L'incendie de l'usine textile Triangle Shirtwaist, le 25 mars 1911. Les corps des victimes commencent à s’amonceler sur le trottoir face au bâtiment en flammes. Photo du Syndicat international des travailleuses du textile.

Moins d’une semaine après, le 25 mars, éclate à New York le tragique incendie de l'usine Triangle Shirtwaist, qui a coûté la vie à 146 ouvrières de l’atelier de confection, pour la plupart des immigrées italiennes et juives des pays de l’Est. Coincées dans les niveaux supérieurs d’un bâtiment haut de 9 étages, 146 femmes ont été asphyxiées, brûlées vives ou sont mortes par défenestration, 71 ont été grièvement blessées. Les gérants avaient été évacués par les toits, après avoir fermé les portes de la cage d'escalier et les sorties.

Cette tragédie est l'une des plus meurtrières catastrophes industrielles de l'histoire ouvrière et a eu une influence décisive sur la législation du travail aux États-Unis, notamment sur les conditions de travail exécrables qui l’avaient provoqué.
Affiche anonyme de commémoration de
la journée internationale des femmes
produite dans les années 80, en pleine
dictature militaire par le Codepu, comité
de défense des droits du peuple.

Par la suite, le drame du 25 mars 1911 est constamment évoqué par l'Onu et dans chaque commémoration de la journée internationale des femmes, et intégré à la mémoire historique des luttes pour les droits des femmes et du mouvement ouvrier international.

La date a été retenue aussi par Lénine, le dirigeant de la révolution soviétique, qui en 1921 instaure la Journée internationale des femmes, en souvenir des premières manifestantes de Petrograd du 8 mars 1917, lors du déclenchement de la révolution en Russie.
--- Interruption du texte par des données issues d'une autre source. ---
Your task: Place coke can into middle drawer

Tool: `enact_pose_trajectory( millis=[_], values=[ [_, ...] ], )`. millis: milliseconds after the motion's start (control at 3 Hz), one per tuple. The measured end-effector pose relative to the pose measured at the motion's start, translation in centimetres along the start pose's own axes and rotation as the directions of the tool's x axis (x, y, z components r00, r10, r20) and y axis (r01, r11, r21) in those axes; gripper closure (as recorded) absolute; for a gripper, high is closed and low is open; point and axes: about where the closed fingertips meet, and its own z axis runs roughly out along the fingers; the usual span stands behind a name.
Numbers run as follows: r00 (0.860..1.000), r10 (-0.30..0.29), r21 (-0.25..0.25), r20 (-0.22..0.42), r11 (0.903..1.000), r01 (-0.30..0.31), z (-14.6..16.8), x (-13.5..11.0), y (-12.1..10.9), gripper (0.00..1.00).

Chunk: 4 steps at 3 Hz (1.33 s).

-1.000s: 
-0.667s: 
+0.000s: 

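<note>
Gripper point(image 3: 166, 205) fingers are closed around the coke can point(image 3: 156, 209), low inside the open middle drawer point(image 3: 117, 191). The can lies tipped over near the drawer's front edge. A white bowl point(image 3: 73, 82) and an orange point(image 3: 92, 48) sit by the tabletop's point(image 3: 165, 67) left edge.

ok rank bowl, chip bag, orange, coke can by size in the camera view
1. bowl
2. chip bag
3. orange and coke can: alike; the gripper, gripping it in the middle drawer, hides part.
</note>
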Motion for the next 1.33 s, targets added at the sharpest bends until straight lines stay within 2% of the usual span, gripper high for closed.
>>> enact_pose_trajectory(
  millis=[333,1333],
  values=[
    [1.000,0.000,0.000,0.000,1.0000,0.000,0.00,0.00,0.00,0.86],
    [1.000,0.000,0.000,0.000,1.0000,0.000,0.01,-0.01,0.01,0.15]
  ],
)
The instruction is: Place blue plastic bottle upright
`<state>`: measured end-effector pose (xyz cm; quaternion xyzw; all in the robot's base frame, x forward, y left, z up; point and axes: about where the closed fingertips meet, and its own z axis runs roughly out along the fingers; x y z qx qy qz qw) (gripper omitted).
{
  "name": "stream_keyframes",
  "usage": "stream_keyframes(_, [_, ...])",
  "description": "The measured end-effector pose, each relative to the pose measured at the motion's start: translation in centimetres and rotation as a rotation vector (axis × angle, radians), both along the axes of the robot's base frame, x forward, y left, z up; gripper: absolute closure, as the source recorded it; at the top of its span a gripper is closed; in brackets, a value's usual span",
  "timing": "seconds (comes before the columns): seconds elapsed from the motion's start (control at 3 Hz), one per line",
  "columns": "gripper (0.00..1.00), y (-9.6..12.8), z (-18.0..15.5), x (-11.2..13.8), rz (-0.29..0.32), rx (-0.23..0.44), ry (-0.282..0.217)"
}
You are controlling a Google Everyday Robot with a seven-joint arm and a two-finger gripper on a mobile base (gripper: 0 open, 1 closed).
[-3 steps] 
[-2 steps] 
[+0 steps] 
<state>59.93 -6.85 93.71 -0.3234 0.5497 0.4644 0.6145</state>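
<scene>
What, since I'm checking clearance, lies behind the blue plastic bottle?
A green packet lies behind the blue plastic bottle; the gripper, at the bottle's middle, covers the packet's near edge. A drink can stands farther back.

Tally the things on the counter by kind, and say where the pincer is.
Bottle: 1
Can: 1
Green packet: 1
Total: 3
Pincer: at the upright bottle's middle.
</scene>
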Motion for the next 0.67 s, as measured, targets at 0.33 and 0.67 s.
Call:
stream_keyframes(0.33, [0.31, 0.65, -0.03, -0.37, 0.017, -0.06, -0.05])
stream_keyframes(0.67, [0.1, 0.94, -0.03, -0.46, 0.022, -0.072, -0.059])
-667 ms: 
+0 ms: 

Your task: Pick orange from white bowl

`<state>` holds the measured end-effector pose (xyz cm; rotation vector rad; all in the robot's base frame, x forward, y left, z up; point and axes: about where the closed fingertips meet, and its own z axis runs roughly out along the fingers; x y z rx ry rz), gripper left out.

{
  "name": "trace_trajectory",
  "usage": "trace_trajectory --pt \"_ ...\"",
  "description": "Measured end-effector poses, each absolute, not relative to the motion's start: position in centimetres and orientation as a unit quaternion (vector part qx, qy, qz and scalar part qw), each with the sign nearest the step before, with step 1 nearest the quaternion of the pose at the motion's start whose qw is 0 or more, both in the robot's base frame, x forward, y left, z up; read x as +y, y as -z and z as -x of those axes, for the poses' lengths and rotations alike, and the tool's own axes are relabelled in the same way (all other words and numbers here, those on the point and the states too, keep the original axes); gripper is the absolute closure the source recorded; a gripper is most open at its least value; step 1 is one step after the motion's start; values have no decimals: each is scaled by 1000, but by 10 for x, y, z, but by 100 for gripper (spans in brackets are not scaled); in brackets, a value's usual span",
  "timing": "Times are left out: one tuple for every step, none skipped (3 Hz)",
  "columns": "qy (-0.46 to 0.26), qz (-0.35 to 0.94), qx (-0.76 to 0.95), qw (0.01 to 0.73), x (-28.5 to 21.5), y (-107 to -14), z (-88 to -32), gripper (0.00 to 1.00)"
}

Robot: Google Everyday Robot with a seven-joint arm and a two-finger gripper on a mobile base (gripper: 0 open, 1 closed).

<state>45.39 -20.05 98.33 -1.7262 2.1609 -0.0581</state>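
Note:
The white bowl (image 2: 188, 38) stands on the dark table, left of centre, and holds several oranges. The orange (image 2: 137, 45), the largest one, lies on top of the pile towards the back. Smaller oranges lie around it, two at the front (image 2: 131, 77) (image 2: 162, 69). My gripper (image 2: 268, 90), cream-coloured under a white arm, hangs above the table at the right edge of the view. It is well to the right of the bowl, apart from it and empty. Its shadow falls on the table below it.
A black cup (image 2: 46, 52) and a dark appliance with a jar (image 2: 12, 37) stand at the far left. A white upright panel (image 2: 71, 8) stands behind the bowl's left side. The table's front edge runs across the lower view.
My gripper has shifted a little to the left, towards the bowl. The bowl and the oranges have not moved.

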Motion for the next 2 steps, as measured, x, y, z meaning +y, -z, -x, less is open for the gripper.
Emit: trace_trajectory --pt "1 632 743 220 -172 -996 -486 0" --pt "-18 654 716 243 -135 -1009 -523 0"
La commémoration s'établit alors dans l'ensemble des pays de l'ancien bloc de l'Est.


La journée de la femme est une des 87 journées internationales promues par l'Onu, et elle invite à cette date chaque pays de la planète à célébrer les droits des femmes. C'est une journée de manifestations à travers le monde, et aussi l’occasion d’un bilan sur la condition des femmes dans la société, de combattre les injustices et revendiquer l'égalité.

Au Chili, le 8 mars est une date particulièrement significative, car elle marque traditionnellement la rentrée politique du pays. Le début mars sonne la fin des vacances d’été, qui ont lieu en Janvier et Février, et c’est donc la rentrée pour des milliers de travailleurs du privé et du public, et aussi pour des milliers d’étudiants.

Pendant la dictature militaire du général Pinochet, les commémorations du 8 mars —systématiquement interdites et violemment réprimées—, ont été un véritable espace de défi et d'ouverte contestation à la longue tyrannie.


Les dernières commémorations du 8 mars ont trouvé la société chilienne face à des graves atteintes aux droits des femmes, notamment des restrictions de l’avortement, recul drastique d’une avancée majeure obtenue de haute lutte par les femmes au Chili.

En effet, malgré le pesant climat de terreur régnante et les forces de police qui quadrillaient la ville lourdement armées, des milliers de manifestants descendaient alors dans la rue bravant l’état de siège et scandaient des slogans contre la dictature, pour la fin de la torture et pour la libération du pays. Et pour les droits des femmes.

Emblème des luttes pour la libération des femmes et composant symbolique fondamental de la culture populaire, le 8 mars est au Chili indissociable de la longue résistance à la dictature inique, inséparable de ses leaders et ses milliers d’héros anonymes, hommes et femmes.